# how exactly does 'identify' work?

## how exactly does 'identify' work?

 Hi all,

#########################################
test=data.frame(x=1:26,y=-23.5+0.45*(1:26)+rnorm(26))
rownames(test)=LETTERS[1:26]
attach(test)
#test
test.lm=lm(y~x)
plot(test.lm,2)
identify(test.lm\$res,,row.names(test)) # not working
plot(x,y)
identify(x,y,row.names(test)) # works fine
identify(y,,row.names(test)) # works fine
identify(x,,row.names(test)) # not working
identify(y,,y) # works
identify(x,,y) # not working
#####################################

My guess is that identify take the object 'x' ( the first argument ) is the thing that on the y axis. However, i have tried many many ways trying to get the LETTERS to be identified in the QQ-plot (plot(test.lm,2)) it never works..... I have even tried to extract the standardized residual using library(MASS), the 'stdres' function, and put it as the first argument in identify, still failed...
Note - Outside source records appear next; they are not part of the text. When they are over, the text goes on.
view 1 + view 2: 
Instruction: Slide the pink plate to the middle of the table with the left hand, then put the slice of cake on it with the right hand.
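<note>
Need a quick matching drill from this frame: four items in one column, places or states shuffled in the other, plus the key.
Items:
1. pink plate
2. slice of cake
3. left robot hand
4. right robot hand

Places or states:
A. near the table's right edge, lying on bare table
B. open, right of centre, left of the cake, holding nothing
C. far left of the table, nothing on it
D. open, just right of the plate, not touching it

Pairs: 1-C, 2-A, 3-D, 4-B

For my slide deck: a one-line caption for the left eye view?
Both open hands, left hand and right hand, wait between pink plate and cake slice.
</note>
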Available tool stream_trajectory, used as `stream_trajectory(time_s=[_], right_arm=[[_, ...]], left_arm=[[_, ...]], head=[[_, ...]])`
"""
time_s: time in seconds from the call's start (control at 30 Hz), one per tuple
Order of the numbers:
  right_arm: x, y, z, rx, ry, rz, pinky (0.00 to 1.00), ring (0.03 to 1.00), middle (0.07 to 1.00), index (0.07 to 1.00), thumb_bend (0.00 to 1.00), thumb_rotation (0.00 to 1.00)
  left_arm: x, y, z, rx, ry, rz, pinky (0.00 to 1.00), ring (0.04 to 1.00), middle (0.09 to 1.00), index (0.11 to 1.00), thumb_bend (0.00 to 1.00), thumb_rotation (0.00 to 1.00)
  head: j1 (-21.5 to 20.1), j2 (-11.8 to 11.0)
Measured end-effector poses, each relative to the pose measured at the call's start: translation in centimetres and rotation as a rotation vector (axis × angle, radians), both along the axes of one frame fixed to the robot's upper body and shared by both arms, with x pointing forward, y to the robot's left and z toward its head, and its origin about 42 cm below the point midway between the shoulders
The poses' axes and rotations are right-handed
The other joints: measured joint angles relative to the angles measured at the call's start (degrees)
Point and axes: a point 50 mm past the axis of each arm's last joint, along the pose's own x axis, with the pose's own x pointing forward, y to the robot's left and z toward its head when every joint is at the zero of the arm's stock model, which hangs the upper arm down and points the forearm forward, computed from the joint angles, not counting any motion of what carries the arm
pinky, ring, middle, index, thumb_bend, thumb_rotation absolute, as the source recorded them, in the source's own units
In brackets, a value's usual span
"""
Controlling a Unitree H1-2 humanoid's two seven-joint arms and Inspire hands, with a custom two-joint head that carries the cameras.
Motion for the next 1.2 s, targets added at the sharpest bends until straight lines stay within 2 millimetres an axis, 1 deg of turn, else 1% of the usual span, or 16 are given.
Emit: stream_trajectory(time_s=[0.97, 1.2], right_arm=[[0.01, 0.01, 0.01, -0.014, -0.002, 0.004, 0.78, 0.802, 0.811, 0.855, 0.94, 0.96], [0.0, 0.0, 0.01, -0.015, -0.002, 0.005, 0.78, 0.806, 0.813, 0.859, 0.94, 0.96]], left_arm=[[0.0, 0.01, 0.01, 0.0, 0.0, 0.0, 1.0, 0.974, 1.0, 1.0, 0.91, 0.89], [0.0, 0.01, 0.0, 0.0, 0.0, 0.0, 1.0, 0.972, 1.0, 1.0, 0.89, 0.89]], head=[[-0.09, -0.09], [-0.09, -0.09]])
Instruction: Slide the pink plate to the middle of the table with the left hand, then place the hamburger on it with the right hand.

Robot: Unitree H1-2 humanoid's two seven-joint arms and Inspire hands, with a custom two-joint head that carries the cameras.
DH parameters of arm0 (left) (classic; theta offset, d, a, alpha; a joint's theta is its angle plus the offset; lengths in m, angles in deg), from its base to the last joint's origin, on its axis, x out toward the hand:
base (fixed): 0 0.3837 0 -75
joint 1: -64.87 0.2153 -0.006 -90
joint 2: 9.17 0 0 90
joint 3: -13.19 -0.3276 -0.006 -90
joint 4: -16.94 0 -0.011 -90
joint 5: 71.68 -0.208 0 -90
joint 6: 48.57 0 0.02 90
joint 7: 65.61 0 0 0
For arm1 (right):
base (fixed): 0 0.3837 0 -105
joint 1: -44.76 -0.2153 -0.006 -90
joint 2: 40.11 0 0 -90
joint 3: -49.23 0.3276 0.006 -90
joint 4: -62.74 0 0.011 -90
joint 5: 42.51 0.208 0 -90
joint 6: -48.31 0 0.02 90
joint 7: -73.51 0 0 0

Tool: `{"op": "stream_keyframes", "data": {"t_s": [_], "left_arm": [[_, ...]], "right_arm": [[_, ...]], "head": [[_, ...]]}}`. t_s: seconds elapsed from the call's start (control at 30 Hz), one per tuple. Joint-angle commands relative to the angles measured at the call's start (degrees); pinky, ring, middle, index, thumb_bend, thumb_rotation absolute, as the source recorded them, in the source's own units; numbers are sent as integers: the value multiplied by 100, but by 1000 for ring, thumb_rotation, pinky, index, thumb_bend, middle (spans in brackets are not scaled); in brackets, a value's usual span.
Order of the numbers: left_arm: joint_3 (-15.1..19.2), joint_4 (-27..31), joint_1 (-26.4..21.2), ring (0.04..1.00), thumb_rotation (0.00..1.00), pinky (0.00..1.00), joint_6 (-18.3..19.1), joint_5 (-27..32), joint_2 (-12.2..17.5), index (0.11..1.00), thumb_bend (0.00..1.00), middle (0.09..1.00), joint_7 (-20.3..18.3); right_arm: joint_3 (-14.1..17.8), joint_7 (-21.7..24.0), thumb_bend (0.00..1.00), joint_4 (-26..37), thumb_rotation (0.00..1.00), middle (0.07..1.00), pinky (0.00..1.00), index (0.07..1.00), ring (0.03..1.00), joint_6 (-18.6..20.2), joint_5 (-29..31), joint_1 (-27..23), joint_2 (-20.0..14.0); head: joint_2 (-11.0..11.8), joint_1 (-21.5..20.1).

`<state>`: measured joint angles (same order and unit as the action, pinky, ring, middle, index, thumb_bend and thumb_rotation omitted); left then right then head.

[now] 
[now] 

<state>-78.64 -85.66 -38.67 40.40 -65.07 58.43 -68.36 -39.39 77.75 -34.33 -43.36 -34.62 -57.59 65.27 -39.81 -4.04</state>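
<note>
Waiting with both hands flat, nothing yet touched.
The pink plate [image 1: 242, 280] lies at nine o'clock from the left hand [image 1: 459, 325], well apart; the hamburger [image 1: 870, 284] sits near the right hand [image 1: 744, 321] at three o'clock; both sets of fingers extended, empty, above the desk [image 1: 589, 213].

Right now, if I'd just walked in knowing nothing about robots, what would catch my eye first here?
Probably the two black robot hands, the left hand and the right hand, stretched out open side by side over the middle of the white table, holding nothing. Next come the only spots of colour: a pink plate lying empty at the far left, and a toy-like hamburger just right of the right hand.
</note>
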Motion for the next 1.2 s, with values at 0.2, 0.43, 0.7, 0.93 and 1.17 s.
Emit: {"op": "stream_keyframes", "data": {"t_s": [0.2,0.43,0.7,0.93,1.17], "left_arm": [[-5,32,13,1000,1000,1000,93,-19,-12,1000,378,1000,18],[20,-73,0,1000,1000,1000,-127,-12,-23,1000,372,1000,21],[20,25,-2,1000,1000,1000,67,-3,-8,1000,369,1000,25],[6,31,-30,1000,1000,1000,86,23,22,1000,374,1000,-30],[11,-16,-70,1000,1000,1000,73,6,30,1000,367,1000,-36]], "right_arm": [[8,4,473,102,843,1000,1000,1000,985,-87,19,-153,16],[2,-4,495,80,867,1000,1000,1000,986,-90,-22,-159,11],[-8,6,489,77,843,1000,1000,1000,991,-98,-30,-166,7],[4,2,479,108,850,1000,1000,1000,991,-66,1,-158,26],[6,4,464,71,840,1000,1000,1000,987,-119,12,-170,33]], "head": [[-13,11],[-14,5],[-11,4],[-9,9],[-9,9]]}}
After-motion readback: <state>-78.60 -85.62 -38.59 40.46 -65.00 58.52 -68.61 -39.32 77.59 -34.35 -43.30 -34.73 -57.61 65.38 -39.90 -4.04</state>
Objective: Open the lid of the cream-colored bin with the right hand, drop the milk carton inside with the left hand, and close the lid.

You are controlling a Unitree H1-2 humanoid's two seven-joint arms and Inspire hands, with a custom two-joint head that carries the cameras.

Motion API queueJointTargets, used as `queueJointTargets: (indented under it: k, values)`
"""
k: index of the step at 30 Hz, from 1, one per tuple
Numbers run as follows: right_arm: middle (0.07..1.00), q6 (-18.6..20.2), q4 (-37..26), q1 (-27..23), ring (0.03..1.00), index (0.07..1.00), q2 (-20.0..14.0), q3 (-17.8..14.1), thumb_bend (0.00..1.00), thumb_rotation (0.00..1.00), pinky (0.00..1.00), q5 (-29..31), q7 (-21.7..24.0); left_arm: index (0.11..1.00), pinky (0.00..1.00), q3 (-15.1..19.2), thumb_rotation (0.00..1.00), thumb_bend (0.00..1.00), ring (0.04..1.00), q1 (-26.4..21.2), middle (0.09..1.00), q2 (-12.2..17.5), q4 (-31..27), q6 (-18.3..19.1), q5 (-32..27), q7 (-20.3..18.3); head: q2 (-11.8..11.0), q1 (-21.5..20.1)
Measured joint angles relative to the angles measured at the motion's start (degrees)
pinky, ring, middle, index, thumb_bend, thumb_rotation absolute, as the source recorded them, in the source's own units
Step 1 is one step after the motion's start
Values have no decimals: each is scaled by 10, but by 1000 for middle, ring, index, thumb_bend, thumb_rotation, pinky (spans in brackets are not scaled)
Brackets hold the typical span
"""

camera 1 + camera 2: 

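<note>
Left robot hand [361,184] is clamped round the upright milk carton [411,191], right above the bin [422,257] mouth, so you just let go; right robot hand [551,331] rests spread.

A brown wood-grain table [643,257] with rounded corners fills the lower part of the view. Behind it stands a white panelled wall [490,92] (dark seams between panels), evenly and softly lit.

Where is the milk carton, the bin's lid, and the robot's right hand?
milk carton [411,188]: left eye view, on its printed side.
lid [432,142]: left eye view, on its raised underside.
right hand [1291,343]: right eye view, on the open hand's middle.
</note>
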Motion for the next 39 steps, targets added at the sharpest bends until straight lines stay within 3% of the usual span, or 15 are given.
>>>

Is there any means to achieve this?

Thanks!

casper
## Re: how exactly does 'identify' work?

## Re: how exactly does 'identify' work?

 Hi,

I think the problem is

1 - when a linear model is fitted, ploting the qqnorm( test.lm\$ res )
we dont 'know' what values are actually being used on the y-axis; and
how do we refer to the 'Index' on the x-axis??
     therefore, i dont know how to refer to the x and y coordinates in the
identify function

2 - i have tried using the stdres function in the MASS library, to extract
the standardised
residuals and plot them manully, ( using the plot ) function.
     this way, the problem is we have to SORT the residuals first in
increasing order to reproduce the same qqnorm plot, in that case, 'identify'
function works, however, that CHANGES the order, i.e. it wont return the
original A:Z ( row.names ) label.
## Re: how exactly does 'identify' work?

 On 18/11/2010 1:50 PM, casperyc wrote:
> Hi,
>
> I think the problem is
>
> 1 - when a linear model is fitted, ploting the qqnorm( test.lm\$ res )
> we dont 'know' what values are actually being used on the y-axis; and
> how do we refer to the 'Index' on the x-axis??
>       therefore, i dont know how to refer to the x and y coordinates in the
> identify function

You could look at qqnorm.default to figure those things out, but it is
probably difficult to do.  You'd be better off using locator() to find
the coordinates of a mouse click, and plotting the label using text().

For a simple example,

x <- rnorm(100, mean=10, sd=2)
qqnorm(x)
repeat {
   pt <- locator(1)
   if (!length(pt\$x)) break
   text(pt, labels=which.min( abs(x - pt\$y) ) )
}

Duncan Murdoch

> 2 - i have tried using the stdres function in the MASS library, to extract
> the standardised
> residuals and plot them manully, ( using the plot ) function.
>       this way, the problem is we have to SORT the residuals first in
> increasing order to reproduce the same qqnorm plot, in that case, 'identify'
> function works, however, that CHANGES the order, i.e. it wont return the
> original A:Z ( row.names ) label.
## Re: how exactly does 'identify' work?

 yes, i tried to modify the "2L" part in plot.lm

###################################
if (show[2L]) {
        ylim <- range(rs, na.rm = TRUE)
        ylim[2L] <- ylim[2L] + diff(ylim) * 0.075
        qq <- qqnorm(rs, main = main, ylab = ylab23, ylim = ylim,
            ...)
        if (qqline)
            qqline(rs, lty = 3, col = "gray50")
        if (one.fig)
            title(sub = sub.caption, ...)
        mtext(getCaption(2), 3, 0.25, cex = cex.caption)
        if (id.n > 0)
            text.id(qq\$x[show.rs], qq\$y[show.rs], rs)
###################################

but didnt go very far, I could just use text to add the label, I just dont
understand why identify does not 'identify' the residuals in a linear model
in the qqnorm plot ...

Thanks.
## Re: how exactly does 'identify' work?

 Did you read the help page for qqnorm?  The return value has the x and y
coordinates used, you can just do something like:

> tmp <- qqnorm( resid(test.lm) )
> identify(tmp, , names(resid(test.lm)) )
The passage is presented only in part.